The later start date coincides with the decision most schools made to send students home from Thanksgiving until January out of concern about a potential late-fall and early-winter flareup of COVID-19. Closed campuses could serve as a quasi bubble for players and provide a window for non-conference games.

The maximum number of regular-season games has been reduced from 31 to 27. The minimum number of games for consideration for the NCAA Tournament was cut from 25 to 13.

Teams can start preseason practices Oct. 14 but will be allowed to work out 12 hours per week beginning Monday.

No scrimmages against other teams or exhibitions are allowed.

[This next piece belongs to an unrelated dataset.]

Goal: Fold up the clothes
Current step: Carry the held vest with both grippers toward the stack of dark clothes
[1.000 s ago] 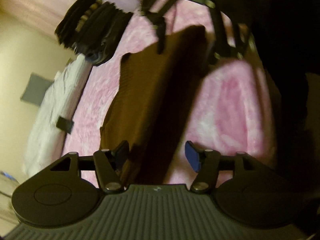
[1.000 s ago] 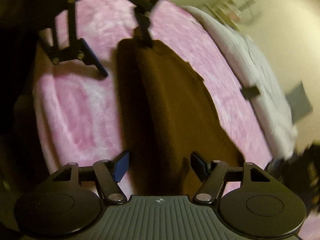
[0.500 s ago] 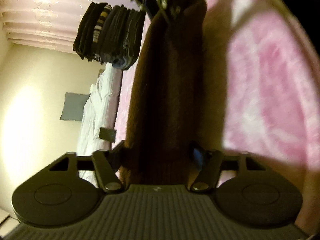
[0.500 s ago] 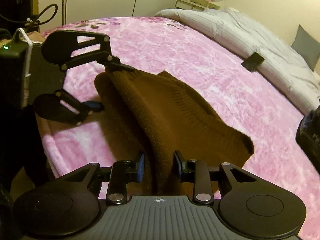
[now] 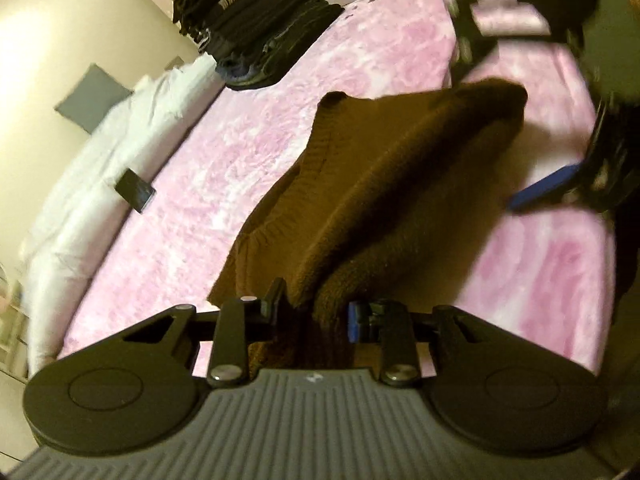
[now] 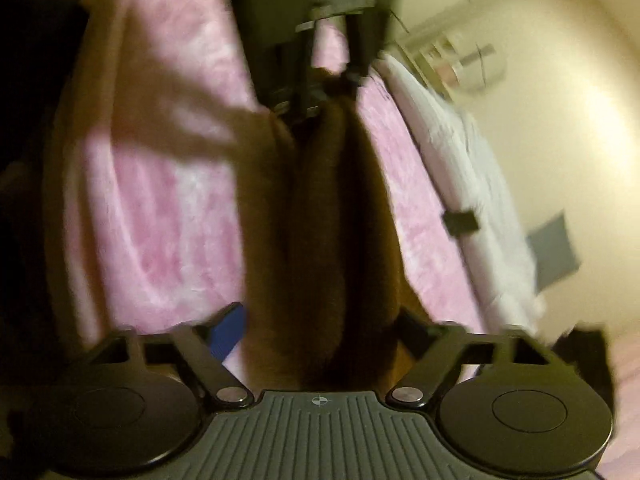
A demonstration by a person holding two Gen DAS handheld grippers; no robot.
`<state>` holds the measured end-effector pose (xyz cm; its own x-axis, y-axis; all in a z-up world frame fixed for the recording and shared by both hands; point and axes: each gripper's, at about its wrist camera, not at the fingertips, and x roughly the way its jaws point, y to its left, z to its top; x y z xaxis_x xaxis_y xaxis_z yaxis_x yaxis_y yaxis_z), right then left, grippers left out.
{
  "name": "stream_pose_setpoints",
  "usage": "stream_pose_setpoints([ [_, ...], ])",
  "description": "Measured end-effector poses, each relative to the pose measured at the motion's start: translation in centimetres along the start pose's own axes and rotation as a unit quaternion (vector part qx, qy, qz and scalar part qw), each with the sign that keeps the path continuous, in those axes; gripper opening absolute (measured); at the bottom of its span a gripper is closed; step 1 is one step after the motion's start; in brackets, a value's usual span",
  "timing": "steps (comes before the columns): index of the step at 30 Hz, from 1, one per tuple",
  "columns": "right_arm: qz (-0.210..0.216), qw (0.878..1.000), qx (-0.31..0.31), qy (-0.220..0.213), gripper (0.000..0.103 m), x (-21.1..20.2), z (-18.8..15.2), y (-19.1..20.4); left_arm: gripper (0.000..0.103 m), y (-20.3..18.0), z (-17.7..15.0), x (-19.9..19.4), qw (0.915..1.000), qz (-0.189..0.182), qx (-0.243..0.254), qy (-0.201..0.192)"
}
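Note:
A brown knitted sweater lies folded lengthwise on the pink fluffy blanket. My left gripper has a thick fold of the near end between its fingers. Its jaws are closing and the pads press on the knit. In the right wrist view the left gripper pinches the far end of the sweater. My right gripper straddles the other end with its jaws opening, and the pads stand clear of the fabric. From the left wrist view the right gripper is spread wide, its blue pad off the cloth.
A stack of folded dark clothes sits at the far side of the blanket. A white duvet runs along the bed's edge with a small black object on it. A grey pillow lies beyond.
The left jaws have narrowed onto the sweater's fold. The right gripper pinched the sweater half a second ago and has since spread off it. Both views have swung.

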<state>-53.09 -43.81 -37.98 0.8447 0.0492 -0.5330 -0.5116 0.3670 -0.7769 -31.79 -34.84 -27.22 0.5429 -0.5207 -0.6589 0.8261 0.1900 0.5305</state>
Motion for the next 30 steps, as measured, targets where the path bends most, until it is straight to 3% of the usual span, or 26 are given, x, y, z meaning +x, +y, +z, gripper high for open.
stream_pose_setpoints([
  [2,-0.017,1.000,-0.012,0.005,0.036,0.4,0.0,-0.3,0.026,0.1,0.0,-0.1,1.0000,-0.002,0.007,0.002],
  [4,-0.026,1.000,-0.009,0.006,0.029,0.6,0.0,-0.9,0.026,-0.2,-0.1,-0.1,0.9998,0.001,0.020,0.003],
  [7,-0.015,0.999,0.036,0.000,0.024,-0.2,0.0,-2.8,0.033,-3.0,-1.2,-0.3,0.9957,0.043,0.082,0.000],
  [10,-0.004,0.998,0.069,0.000,0.023,-1.0,0.3,-4.4,0.041,-6.7,-2.5,0.0,0.9777,0.105,0.182,-0.010],
  [14,0.010,0.996,0.093,-0.004,0.023,-1.8,0.9,-5.6,0.042,-8.5,-3.3,1.1,0.9540,0.161,0.252,-0.012],
  [17,0.018,0.994,0.106,-0.007,0.023,-2.1,1.1,-6.2,0.035,-9.0,-3.7,2.0,0.9304,0.205,0.303,-0.012],
  [20,0.019,0.994,0.103,-0.010,0.023,-2.2,1.1,-6.2,0.028,-8.5,-2.9,2.1,0.9393,0.187,0.287,-0.015],
  [22,0.017,0.995,0.096,-0.012,0.023,-2.0,0.9,-5.9,0.026,-7.5,-2.2,1.7,0.9513,0.157,0.265,-0.017],
  [26,0.009,0.996,0.083,-0.023,0.034,-0.7,0.0,-5.5,0.022,-2.7,-0.5,0.7,0.9865,0.049,0.151,-0.040],
  [30,0.016,0.998,0.053,-0.011,0.037,1.2,0.1,-4.8,0.021,1.4,0.0,1.6,0.9919,-0.022,0.116,-0.049],
])
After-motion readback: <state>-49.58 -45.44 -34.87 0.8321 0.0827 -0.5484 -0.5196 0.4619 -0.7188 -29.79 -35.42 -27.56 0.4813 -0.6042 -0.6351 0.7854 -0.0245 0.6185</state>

In other action, the council voted to extend the recruiting dead period for all sports through Dec. 31. In-person recruiting is not allowed during a dead period, though phone calls and other correspondence are allowed.

The men’s and women’s basketball oversight committees had jointly recommended a start date of Nov. 21, which would have allowed for games to be played on the weekend before Thanksgiving. The council opted not to do that to avoid a conflict with regular-season football games.

The council is scheduled to meet again Oct. 13-14 and could delay the start date and change other pieces of the basketball framework if circumstances surrounding the virus warrant.